*** Block opens ***

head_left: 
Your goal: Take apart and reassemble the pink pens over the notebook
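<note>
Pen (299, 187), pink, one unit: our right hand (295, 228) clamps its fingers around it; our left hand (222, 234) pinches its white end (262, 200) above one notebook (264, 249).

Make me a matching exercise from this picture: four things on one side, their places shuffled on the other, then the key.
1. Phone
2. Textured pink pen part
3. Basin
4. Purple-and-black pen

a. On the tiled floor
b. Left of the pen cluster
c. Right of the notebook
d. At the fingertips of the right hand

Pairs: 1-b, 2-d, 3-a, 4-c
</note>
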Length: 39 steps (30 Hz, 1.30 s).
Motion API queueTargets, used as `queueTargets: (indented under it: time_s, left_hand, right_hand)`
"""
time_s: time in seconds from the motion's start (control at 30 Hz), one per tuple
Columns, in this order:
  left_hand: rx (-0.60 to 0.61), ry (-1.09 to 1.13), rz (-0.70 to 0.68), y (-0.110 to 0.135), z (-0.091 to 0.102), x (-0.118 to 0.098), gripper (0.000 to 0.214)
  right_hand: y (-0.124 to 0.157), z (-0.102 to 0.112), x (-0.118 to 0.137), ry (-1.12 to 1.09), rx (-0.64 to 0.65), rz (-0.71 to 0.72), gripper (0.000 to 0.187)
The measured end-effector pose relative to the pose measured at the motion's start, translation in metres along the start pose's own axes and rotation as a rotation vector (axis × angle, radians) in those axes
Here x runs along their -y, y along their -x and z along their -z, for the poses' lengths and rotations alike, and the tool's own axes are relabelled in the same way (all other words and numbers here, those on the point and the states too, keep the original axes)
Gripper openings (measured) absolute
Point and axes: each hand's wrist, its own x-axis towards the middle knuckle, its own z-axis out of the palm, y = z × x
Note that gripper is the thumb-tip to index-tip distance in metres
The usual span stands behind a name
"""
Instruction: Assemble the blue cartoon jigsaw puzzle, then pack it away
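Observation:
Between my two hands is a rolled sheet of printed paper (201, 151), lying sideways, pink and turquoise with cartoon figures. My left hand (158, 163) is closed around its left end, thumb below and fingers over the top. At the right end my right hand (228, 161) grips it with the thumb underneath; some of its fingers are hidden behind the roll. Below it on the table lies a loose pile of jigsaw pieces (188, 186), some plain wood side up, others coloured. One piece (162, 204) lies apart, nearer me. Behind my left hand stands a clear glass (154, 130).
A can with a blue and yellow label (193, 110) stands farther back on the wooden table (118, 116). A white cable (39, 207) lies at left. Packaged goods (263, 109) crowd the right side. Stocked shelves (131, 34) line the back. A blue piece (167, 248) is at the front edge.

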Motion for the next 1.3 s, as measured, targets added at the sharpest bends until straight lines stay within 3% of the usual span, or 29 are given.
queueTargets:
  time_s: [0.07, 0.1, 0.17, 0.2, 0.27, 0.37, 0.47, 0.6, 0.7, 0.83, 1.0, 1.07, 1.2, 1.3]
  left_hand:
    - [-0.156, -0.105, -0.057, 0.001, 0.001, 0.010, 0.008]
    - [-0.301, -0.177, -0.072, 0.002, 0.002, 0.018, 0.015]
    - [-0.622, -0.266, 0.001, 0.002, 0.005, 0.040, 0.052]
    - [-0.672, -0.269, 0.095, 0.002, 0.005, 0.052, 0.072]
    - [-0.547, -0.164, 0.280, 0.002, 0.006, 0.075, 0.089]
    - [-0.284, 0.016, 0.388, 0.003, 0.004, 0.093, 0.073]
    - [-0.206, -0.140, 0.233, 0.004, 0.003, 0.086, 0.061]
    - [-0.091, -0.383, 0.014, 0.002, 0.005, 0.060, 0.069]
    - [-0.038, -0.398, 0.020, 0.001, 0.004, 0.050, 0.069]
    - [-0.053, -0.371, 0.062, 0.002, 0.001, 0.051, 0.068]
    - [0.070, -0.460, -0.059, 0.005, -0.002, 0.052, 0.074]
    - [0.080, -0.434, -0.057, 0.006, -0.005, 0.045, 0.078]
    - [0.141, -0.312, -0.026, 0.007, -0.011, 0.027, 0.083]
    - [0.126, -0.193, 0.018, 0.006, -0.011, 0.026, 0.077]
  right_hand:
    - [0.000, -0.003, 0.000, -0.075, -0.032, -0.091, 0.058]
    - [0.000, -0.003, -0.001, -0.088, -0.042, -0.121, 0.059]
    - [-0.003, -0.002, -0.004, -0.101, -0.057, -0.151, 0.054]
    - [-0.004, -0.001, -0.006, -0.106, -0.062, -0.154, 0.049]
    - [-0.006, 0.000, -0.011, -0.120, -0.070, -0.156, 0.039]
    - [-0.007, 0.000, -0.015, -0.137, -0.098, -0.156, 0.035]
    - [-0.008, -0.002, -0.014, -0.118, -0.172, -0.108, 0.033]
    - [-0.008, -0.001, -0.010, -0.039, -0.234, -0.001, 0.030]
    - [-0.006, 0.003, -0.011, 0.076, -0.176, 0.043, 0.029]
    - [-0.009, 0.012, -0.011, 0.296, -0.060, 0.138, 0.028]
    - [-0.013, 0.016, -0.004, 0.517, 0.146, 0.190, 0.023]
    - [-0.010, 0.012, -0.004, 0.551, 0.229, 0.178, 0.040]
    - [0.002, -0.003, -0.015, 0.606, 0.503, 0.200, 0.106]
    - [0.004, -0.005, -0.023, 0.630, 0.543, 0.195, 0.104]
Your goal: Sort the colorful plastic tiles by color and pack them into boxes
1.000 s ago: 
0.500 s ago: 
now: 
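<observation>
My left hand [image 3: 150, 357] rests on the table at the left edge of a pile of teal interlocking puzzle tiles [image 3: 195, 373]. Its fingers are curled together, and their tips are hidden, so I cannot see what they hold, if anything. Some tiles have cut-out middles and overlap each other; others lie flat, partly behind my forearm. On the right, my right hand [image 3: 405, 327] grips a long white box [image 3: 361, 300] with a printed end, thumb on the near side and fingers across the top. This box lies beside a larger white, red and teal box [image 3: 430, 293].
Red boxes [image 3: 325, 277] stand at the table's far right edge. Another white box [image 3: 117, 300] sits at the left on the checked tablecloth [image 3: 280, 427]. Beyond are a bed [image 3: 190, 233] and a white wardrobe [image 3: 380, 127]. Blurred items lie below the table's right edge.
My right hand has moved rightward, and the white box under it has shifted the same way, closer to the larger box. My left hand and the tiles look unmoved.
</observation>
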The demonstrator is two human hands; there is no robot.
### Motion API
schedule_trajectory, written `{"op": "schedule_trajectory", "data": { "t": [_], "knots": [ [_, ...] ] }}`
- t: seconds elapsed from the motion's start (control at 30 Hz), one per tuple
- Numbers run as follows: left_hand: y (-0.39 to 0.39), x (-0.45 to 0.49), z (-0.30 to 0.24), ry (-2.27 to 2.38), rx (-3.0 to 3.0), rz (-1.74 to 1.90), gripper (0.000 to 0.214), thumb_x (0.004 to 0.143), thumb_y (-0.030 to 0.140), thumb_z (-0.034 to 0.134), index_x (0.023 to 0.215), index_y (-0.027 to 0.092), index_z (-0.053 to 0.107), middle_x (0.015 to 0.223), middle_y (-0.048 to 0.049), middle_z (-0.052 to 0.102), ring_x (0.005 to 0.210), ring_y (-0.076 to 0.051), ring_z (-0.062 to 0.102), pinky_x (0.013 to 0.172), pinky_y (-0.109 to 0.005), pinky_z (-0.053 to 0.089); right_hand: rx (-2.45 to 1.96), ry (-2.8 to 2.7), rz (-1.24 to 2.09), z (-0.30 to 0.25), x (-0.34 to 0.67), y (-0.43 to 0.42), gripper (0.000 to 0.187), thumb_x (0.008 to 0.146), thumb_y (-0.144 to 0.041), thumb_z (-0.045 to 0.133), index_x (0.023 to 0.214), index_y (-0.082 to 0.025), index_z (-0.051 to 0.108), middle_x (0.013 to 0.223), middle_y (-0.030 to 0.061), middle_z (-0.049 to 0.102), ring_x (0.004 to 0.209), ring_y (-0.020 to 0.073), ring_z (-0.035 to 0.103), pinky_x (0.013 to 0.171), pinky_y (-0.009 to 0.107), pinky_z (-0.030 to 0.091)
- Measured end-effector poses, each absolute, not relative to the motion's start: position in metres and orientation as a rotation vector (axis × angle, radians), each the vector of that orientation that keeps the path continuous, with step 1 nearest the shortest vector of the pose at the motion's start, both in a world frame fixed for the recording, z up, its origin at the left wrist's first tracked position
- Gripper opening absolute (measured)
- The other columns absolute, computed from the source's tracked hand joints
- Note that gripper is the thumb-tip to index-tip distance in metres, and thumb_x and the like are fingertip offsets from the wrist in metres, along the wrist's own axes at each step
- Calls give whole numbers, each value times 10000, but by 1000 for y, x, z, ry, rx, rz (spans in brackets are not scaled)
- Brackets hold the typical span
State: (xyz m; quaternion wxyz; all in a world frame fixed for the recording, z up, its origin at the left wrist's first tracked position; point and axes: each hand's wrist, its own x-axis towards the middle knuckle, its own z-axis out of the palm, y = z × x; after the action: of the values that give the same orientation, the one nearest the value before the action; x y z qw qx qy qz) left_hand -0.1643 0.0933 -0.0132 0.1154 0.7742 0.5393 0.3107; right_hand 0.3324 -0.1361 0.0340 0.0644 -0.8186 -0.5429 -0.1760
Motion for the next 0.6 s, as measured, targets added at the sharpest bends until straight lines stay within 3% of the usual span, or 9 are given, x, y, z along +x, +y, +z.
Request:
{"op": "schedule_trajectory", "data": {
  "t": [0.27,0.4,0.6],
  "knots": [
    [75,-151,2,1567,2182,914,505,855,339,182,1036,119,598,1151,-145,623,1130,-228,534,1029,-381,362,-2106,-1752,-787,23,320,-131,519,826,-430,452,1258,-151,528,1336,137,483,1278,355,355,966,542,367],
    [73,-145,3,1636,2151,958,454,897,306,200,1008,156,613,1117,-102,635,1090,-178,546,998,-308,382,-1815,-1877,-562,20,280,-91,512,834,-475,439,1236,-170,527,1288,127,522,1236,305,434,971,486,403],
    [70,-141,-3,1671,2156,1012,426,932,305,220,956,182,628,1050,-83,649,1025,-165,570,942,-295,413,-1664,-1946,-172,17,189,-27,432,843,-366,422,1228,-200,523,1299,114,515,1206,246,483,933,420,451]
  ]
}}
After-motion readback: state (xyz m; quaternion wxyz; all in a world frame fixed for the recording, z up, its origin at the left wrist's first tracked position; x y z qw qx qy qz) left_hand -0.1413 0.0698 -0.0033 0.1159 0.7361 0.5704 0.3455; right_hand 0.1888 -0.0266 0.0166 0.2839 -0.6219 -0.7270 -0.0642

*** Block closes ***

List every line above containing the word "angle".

The measured end-effector pose relative to the pose measured at the motion's start, translation in metres along the start pose's own axes and rotation as a rotation vector (axis × angle, radians) in those axes
- Measured end-effector poses, each absolute, not relative to the motion's start: position in metres and orientation as a rotation vector (axis × angle, radians), each the vector of that orientation that keeps the path continuous, with step 1 nearest the shortest vector of the pose at the motion's start, both in a world frame fixed for the recording, z up, its origin at the left wrist's first tracked position

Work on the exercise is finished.